### Your goal
Quote the entries word for word. Omit the pictures.

### Given data
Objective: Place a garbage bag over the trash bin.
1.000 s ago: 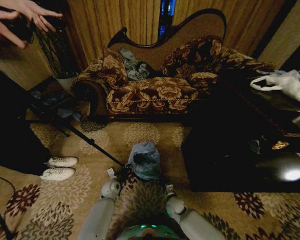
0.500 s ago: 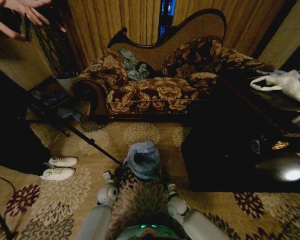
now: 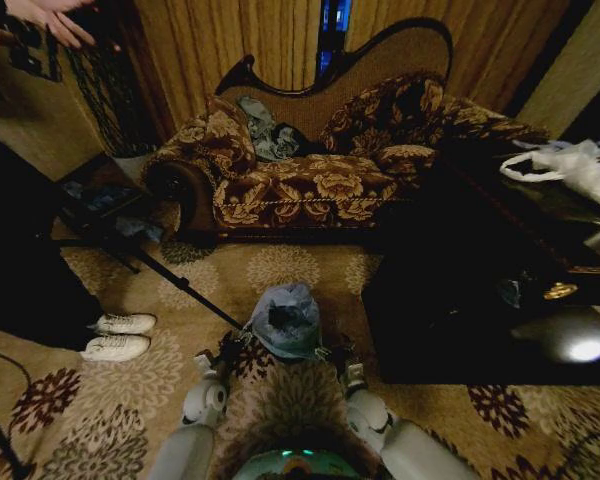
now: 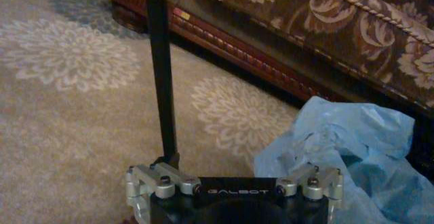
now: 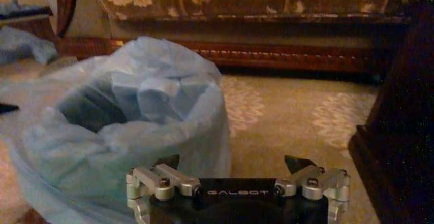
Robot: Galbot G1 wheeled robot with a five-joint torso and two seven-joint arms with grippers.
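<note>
Garbage bag [image 3: 286, 320] sits on the patterned carpet [image 3: 130, 400] just in front of the robot, between the two arms, with the sofa [image 3: 300, 180] well beyond it. It is draped over an upright form, presumably the trash bin; no black wall can be made out through the film.

Left pincer [image 4: 234, 176]: jaws spread wide, nothing between them, the bag's crumpled edge just beside it. A black tripod leg [image 4: 161, 71] runs across the carpet close to this pincer.

Right pincer [image 5: 233, 164]: jaws also spread wide, empty, close up against the bag's near side.

Step in hand, as judged: settling the bag's mouth over the rim. To do it well, each pincer should take the film at opposite sides, draw it outward and down evenly, and keep the pull light, since film this thin will tear or slip. The left arm needs to stay off the tripod leg.

Look of the bag: pale blue, translucent, heavily wrinkled. The top is puckered around a dark central opening; folds bunch inward in the right wrist view, so the mouth appears only loosely open. Sides hang slack and wider than the form beneath.
</note>
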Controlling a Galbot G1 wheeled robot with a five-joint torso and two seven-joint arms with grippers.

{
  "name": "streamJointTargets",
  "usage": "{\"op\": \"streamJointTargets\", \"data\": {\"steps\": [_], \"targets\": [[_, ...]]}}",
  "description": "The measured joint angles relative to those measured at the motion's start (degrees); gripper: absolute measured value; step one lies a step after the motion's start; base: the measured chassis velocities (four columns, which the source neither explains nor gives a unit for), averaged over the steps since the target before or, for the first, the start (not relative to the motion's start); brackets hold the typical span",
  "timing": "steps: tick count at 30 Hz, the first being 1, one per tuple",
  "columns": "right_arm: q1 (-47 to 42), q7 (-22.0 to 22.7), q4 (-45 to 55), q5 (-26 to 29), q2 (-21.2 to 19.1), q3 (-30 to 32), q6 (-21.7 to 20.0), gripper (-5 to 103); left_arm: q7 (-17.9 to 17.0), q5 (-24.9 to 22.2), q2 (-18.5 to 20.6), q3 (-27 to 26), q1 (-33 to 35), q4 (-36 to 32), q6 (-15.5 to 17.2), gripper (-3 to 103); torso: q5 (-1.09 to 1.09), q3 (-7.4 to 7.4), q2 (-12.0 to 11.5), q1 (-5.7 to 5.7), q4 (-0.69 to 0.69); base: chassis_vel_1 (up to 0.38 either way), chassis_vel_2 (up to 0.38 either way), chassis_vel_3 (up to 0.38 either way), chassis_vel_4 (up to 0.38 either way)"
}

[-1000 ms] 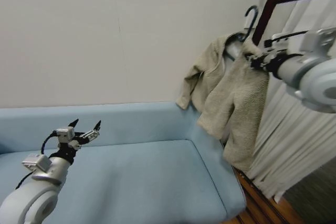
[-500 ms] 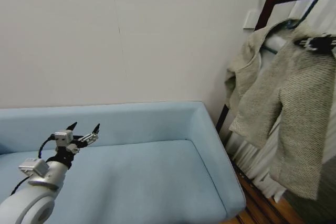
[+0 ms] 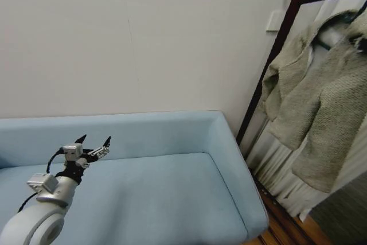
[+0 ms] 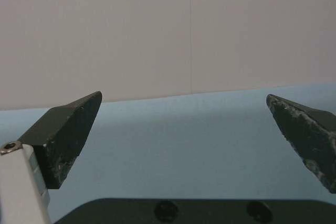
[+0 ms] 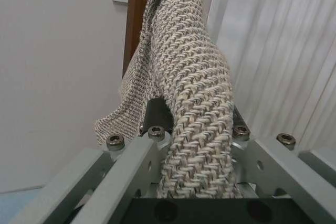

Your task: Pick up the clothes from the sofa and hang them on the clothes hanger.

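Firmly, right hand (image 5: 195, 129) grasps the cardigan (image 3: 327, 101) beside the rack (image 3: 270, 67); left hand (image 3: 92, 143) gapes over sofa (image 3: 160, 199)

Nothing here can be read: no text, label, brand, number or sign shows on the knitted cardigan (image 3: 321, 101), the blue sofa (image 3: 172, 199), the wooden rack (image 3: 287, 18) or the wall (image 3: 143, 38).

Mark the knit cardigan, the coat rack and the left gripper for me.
knit cardigan (image 3: 321, 113): head view, on its front panel.
coat rack (image 3: 278, 45): head view, on the slanted dark wooden post.
left gripper (image 3: 94, 139): head view, midway between its open fingertips.
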Motion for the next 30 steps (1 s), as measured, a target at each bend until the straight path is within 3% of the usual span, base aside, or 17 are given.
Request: {"op": "streamJointTargets", "data": {"steps": [10,20,26,30], "targets": [[-1.40,-0.52,-2.34,-4.21,5.36,-1.76,0.26,10,-0.30,0.73,-0.39,-0.03,1.28,-0.72,0.11,100,0.00,0.00,0.00,0.00,0.01,0.000,0.000,0.000,0.000],[0.32,-0.95,-9.04,-15.89,14.09,-4.01,0.42,10,-0.51,1.43,-0.94,-1.38,3.98,-1.48,0.33,100,-0.01,0.01,0.00,0.00,0.01,0.000,0.000,0.000,0.000],[3.15,-1.25,-11.73,-18.00,15.80,-4.84,1.40,10,-0.55,1.68,-1.08,-1.69,4.61,-1.88,0.42,100,0.00,0.01,0.00,0.00,0.02,0.000,0.000,0.000,0.000],[3.19,-0.81,-7.72,-14.26,12.81,-3.37,0.69,10,-0.54,1.86,-1.52,-2.15,5.20,-2.20,0.47,100,-0.01,-0.01,0.00,0.00,-0.02,0.000,0.000,0.000,0.000]]}}
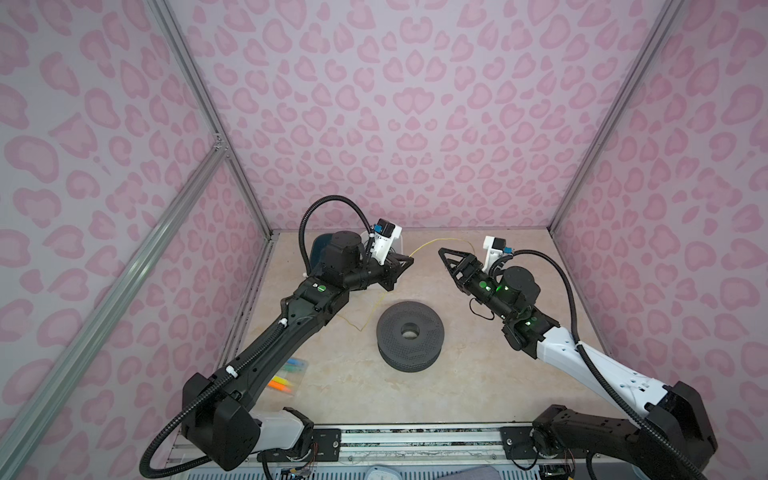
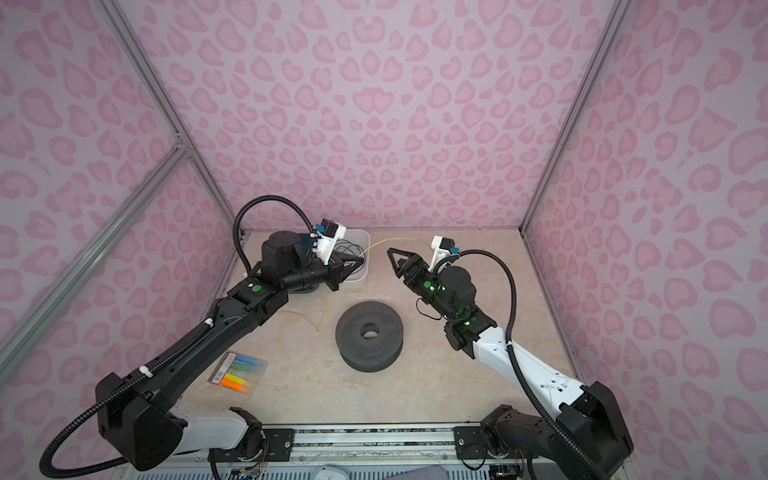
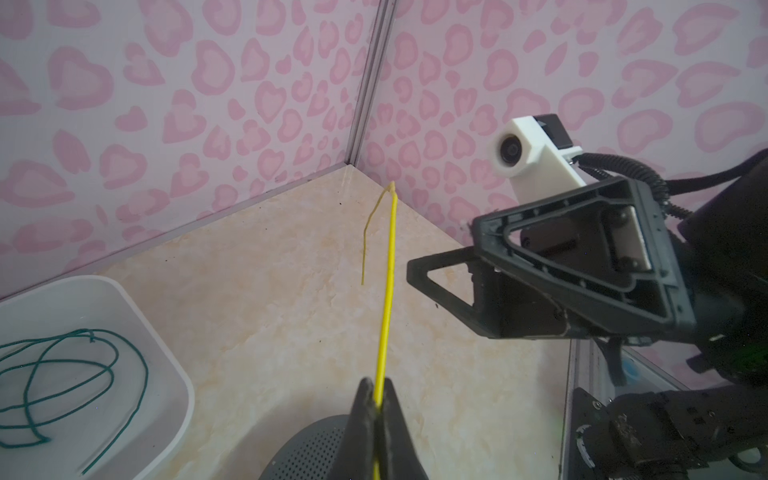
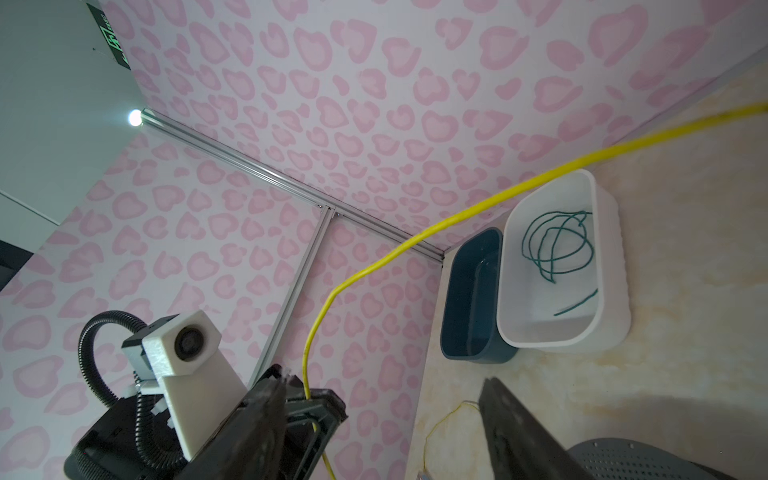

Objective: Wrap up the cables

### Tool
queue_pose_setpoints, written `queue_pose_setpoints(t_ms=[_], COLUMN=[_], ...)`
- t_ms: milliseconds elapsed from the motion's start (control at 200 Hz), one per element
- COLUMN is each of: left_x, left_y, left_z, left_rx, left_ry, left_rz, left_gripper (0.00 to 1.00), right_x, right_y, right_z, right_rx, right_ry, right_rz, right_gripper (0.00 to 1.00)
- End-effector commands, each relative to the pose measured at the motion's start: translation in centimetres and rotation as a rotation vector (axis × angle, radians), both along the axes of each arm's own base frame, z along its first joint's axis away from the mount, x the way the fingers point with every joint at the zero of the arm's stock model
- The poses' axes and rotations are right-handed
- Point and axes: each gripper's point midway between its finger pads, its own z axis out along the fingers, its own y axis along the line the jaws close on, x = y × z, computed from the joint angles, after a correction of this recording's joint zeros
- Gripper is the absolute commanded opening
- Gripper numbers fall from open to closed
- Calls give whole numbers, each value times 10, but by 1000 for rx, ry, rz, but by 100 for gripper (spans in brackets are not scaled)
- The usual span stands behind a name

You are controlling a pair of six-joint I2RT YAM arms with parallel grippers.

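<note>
Yellow cable point(image 3: 387, 299) across far middle, grey spool point(image 1: 409, 332) central; near tabletop point(image 1: 395, 399) open.

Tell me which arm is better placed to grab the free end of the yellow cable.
Right. The left claw is shut on the yellow cable, so it's occupied. The right claw is open, holds nothing, and hangs close beside the cable's free stretch, so its reach is probably shorter.
</note>
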Motion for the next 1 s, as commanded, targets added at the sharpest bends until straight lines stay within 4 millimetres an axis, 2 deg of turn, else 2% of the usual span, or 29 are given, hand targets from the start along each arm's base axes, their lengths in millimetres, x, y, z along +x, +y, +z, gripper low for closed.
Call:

### Solved exercise
Objective: Place a garbage bag over the trash bin.
1.000 s ago: 
0.500 s ago: 
now: 
now: 
now: 
Robot: Galbot G1 wheeled robot with a five-joint torso and two seven-joint arms with grippers.
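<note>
Garbage bag [image 3: 286, 320] sits on the patterned carpet [image 3: 130, 400] just in front of the robot, between the two arms, with the sofa [image 3: 300, 180] well beyond it. It is draped over an upright form, presumably the trash bin; no black wall can be made out through the film.

Left pincer [image 4: 234, 176]: jaws spread wide, nothing between them, the bag's crumpled edge just beside it. A black tripod leg [image 4: 161, 71] runs across the carpet close to this pincer.

Right pincer [image 5: 233, 164]: jaws also spread wide, empty, close up against the bag's near side.

Step in hand, as judged: settling the bag's mouth over the rim. To do it well, each pincer should take the film at opposite sides, draw it outward and down evenly, and keep the pull light, since film this thin will tear or slip. The left arm needs to stay off the tripod leg.

Look of the bag: pale blue, translucent, heavily wrinkled. The top is puckered around a dark central opening; folds bunch inward in the right wrist view, so the mouth appears only loosely open. Sides hang slack and wider than the form beneath.
</note>
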Controlling a Galbot G1 wheeled robot with a five-joint torso and two seven-joint arms with grippers.

{
  "name": "streamJointTargets",
  "usage": "{\"op\": \"streamJointTargets\", \"data\": {\"steps\": [_], \"targets\": [[_, ...]]}}",
  "description": "The measured joint angles relative to those measured at the motion's start (degrees); gripper: absolute measured value; step one lies a step after the motion's start; base: the measured chassis velocities (four columns, which the source neither explains nor gives a unit for), averaged over the steps since the target before or, for the first, the start (not relative to the motion's start); brackets hold the typical span",
  "timing": "steps: tick count at 30 Hz, the first being 1, one per tuple",
  "columns": "right_arm: q1 (-47 to 42), q7 (-22.0 to 22.7), q4 (-45 to 55), q5 (-26 to 29), q2 (-21.2 to 19.1), q3 (-30 to 32), q6 (-21.7 to 20.0), gripper (-5 to 103); left_arm: q7 (-17.9 to 17.0), q5 (-24.9 to 22.2), q2 (-18.5 to 20.6), q3 (-27 to 26), q1 (-33 to 35), q4 (-36 to 32), q6 (-15.5 to 17.2), gripper (-3 to 103); torso: q5 (-1.09 to 1.09), q3 (-7.4 to 7.4), q2 (-12.0 to 11.5), q1 (-5.7 to 5.7), q4 (-0.69 to 0.69); base: chassis_vel_1 (up to 0.38 either way), chassis_vel_2 (up to 0.38 either way), chassis_vel_3 (up to 0.38 either way), chassis_vel_4 (up to 0.38 either way)"
}

[-1000 ms] 
[-500 ms] 
[+0 ms] 
[+0 ms] 
[+0 ms] 

Your task: Pick up the clothes from the sofa and hang them on the clothes hanger.

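Firmly, right hand (image 5: 195, 129) grasps the cardigan (image 3: 327, 101) beside the rack (image 3: 270, 67); left hand (image 3: 92, 143) gapes over sofa (image 3: 160, 199)

Nothing here can be read: no text, label, brand, number or sign shows on the knitted cardigan (image 3: 321, 101), the blue sofa (image 3: 172, 199), the wooden rack (image 3: 287, 18) or the wall (image 3: 143, 38).

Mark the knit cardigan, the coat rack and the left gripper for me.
knit cardigan (image 3: 321, 113): head view, on its front panel.
coat rack (image 3: 278, 45): head view, on the slanted dark wooden post.
left gripper (image 3: 94, 139): head view, midway between its open fingertips.
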Motion for the next 30 steps (1 s), as measured, a target at each bend until the straight path is within 3% of the usual span, base aside, or 17 are given.
Request: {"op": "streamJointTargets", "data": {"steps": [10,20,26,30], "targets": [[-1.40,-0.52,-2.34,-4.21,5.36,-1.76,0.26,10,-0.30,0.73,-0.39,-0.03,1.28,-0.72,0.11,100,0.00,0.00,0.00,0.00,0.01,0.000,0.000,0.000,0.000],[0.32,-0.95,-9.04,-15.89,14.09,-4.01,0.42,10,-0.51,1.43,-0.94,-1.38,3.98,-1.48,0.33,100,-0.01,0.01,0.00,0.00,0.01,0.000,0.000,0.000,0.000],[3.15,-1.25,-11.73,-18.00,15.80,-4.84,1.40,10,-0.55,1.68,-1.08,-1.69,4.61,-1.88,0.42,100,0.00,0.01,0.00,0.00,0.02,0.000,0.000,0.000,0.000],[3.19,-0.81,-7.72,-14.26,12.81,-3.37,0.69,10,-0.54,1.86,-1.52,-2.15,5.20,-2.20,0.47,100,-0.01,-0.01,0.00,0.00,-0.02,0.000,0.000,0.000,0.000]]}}

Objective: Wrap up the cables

### Tool
queue_pose_setpoints, written `queue_pose_setpoints(t_ms=[_], COLUMN=[_], ...)`
- t_ms: milliseconds elapsed from the motion's start (control at 200 Hz), one per element
- COLUMN is each of: left_x, left_y, left_z, left_rx, left_ry, left_rz, left_gripper (0.00 to 1.00), right_x, right_y, right_z, right_rx, right_ry, right_rz, right_gripper (0.00 to 1.00)
- End-effector commands, each relative to the pose measured at the motion's start: translation in centimetres and rotation as a rotation vector (axis × angle, radians), both along the axes of each arm's own base frame, z along its first joint's axis away from the mount, x the way the fingers point with every joint at the zero of the arm's stock model
- The poses' axes and rotations are right-handed
- Point and axes: each gripper's point midway between its finger pads, its own z axis out along the fingers, its own y axis along the line the jaws close on, x = y × z, computed from the joint angles, after a correction of this recording's joint zeros
- Gripper is the absolute commanded opening
- Gripper numbers fall from open to closed
- Calls give whole numbers, each value times 10, but by 1000 for rx, ry, rz, but by 100 for gripper (spans in brackets are not scaled)
- The usual span stands behind a name

You are controlling a pair of six-joint I2RT YAM arms with parallel grippers.

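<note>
Yellow cable point(image 3: 387, 299) across far middle, grey spool point(image 1: 409, 332) central; near tabletop point(image 1: 395, 399) open.

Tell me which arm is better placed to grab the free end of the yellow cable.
Right. The left claw is shut on the yellow cable, so it's occupied. The right claw is open, holds nothing, and hangs close beside the cable's free stretch, so its reach is probably shorter.
</note>
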Motion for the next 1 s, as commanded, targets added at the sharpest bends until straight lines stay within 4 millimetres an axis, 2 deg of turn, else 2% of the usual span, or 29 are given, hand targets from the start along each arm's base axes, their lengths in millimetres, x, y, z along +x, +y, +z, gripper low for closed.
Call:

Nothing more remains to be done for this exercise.